- **DATA TO USE**:
....

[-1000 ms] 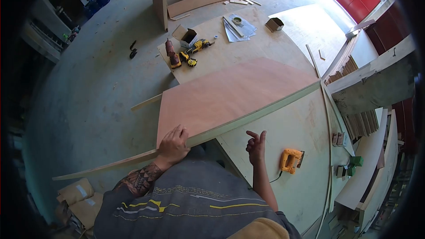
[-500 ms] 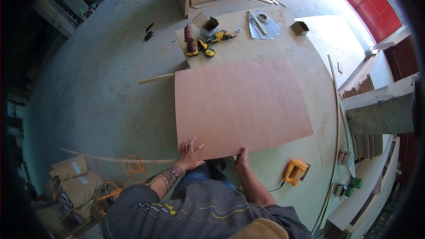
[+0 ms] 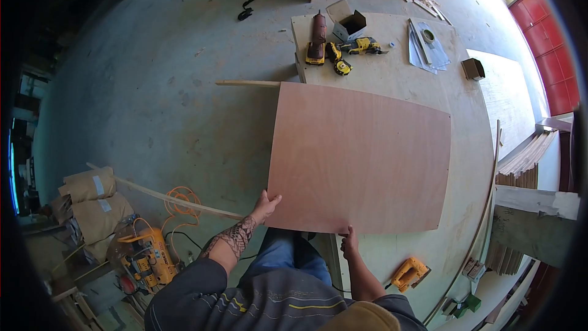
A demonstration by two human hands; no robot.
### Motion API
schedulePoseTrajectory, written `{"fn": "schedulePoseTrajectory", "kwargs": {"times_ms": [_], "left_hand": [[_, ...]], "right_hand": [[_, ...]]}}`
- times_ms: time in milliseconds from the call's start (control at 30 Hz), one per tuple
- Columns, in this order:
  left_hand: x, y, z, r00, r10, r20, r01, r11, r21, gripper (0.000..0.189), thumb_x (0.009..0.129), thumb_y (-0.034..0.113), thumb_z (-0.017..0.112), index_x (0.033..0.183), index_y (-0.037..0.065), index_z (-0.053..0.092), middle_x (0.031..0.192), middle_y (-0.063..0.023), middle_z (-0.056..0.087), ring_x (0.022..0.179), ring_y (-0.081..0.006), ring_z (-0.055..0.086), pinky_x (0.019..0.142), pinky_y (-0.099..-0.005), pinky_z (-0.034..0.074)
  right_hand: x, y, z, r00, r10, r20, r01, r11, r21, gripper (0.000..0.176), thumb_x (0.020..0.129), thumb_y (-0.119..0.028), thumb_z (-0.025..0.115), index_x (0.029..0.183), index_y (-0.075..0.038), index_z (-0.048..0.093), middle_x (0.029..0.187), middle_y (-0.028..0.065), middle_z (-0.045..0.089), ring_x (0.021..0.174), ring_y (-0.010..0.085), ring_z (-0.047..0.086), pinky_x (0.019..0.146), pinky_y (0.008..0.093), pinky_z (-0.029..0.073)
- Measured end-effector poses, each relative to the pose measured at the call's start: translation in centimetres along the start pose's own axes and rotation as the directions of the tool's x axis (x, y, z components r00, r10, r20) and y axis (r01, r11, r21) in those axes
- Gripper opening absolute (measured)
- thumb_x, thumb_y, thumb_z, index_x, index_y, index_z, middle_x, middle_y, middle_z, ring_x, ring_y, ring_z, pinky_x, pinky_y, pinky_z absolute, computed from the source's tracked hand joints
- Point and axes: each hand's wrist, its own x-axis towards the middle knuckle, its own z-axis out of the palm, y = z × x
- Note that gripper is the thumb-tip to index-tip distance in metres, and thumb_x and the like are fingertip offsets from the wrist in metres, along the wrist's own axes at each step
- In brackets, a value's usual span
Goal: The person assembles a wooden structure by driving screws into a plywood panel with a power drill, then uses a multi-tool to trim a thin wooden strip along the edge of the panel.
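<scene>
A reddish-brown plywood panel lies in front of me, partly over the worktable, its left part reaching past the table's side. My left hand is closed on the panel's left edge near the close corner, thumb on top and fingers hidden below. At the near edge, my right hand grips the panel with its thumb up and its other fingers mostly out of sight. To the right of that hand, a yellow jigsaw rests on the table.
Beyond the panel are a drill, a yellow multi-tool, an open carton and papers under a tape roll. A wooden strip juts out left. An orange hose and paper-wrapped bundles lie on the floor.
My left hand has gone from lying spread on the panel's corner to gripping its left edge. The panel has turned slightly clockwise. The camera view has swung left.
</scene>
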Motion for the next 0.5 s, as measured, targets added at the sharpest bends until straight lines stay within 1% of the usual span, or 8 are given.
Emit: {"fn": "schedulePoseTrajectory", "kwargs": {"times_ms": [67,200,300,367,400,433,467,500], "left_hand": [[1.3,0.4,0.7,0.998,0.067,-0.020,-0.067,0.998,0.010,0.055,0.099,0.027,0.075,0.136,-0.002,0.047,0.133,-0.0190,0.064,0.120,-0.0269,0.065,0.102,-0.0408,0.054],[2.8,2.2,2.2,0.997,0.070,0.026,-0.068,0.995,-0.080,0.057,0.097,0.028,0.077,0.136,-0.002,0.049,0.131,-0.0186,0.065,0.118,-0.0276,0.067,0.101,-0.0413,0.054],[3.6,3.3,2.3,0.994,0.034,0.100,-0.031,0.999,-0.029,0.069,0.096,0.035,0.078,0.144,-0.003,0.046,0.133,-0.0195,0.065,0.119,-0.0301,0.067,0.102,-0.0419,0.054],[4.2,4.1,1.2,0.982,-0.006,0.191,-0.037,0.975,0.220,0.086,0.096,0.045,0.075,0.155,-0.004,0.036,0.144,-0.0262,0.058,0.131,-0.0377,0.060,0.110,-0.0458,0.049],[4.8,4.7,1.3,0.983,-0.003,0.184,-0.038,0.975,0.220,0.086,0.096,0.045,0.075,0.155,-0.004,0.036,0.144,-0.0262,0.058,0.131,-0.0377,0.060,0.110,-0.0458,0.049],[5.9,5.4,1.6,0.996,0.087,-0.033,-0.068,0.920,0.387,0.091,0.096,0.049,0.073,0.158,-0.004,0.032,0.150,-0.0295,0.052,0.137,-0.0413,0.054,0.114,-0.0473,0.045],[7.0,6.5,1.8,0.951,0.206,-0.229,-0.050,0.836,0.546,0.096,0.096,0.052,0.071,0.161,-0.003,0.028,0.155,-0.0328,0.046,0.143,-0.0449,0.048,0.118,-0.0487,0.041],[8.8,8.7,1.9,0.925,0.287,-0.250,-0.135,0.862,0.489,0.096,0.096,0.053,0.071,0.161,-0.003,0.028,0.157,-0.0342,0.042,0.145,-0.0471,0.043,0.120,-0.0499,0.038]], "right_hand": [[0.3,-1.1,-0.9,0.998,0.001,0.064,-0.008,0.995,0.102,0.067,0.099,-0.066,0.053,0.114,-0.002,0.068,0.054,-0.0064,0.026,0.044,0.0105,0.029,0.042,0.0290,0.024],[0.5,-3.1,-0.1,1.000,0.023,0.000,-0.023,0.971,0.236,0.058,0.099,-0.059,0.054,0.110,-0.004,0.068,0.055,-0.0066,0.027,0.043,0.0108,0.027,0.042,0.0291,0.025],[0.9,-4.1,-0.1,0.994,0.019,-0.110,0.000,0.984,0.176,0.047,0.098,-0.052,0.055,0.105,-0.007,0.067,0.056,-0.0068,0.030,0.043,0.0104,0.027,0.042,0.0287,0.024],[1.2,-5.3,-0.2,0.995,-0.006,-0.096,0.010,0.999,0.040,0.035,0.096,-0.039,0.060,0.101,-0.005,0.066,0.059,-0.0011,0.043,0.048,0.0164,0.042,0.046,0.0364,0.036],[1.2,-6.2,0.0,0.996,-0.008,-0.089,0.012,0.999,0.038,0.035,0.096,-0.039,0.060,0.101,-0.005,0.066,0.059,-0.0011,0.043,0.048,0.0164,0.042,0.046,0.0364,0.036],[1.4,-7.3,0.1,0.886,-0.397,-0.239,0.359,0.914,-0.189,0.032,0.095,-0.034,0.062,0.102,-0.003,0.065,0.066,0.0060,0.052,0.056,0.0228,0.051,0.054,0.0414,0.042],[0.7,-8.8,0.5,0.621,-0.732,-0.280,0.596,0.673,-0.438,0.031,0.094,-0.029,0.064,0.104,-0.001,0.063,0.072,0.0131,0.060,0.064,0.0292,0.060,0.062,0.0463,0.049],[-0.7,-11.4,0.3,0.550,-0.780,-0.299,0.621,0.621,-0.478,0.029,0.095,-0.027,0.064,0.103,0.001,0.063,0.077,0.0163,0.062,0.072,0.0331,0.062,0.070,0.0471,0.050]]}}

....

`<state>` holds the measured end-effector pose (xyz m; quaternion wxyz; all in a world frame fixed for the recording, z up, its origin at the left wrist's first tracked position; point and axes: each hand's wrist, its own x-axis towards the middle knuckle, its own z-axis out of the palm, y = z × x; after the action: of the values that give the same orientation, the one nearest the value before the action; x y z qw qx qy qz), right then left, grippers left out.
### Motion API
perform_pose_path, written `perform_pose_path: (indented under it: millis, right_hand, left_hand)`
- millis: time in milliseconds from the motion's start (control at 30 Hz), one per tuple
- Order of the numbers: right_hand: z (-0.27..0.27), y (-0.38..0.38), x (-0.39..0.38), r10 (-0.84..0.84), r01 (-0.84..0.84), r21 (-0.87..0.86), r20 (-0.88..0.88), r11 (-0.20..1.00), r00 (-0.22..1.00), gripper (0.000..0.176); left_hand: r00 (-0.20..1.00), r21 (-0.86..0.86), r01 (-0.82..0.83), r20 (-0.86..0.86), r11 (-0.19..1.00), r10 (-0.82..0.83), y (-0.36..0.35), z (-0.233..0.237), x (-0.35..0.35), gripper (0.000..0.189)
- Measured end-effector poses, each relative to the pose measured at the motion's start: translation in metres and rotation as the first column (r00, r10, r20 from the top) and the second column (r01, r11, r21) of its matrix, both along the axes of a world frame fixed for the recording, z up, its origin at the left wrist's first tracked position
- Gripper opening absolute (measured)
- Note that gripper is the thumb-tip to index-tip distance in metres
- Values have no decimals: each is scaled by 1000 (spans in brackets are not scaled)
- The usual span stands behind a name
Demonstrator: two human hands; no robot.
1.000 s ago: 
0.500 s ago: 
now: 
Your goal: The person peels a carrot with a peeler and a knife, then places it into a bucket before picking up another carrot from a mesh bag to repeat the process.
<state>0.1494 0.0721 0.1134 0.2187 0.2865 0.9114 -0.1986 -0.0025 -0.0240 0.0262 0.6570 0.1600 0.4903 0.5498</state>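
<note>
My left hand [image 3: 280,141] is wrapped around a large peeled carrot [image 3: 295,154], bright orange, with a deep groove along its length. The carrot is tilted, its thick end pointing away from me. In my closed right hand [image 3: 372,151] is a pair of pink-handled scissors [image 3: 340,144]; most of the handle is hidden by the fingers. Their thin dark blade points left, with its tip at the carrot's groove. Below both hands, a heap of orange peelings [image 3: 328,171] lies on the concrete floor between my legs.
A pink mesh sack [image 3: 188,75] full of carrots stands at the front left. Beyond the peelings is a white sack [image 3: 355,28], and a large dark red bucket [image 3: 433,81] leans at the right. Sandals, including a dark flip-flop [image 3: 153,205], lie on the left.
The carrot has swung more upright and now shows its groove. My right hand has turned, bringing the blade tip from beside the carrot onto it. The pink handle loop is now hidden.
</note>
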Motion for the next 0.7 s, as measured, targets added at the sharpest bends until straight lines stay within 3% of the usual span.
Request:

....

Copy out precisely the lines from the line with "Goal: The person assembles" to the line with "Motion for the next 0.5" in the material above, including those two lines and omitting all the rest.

- **EXPECTED ANSWER**:
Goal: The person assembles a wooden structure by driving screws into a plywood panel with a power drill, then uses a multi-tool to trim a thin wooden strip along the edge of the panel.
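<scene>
A reddish-brown plywood panel lies in front of me, partly over the worktable, its left part reaching past the table's side. My left hand is closed on the panel's left edge near the close corner, thumb on top and fingers hidden below. At the near edge, my right hand grips the panel with its thumb up and its other fingers mostly out of sight. To the right of that hand, a yellow jigsaw rests on the table.
Beyond the panel are a drill, a yellow multi-tool, an open carton and papers under a tape roll. A wooden strip juts out left. An orange hose and paper-wrapped bundles lie on the floor.
My left hand has gone from lying spread on the panel's corner to gripping its left edge. The panel has turned slightly clockwise. The camera view has swung left.
</scene>
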Motion for the next 0.5 s, as measured, targets added at the sharpest bends until straight lines stay within 1% of the usual span, or 8 are given.

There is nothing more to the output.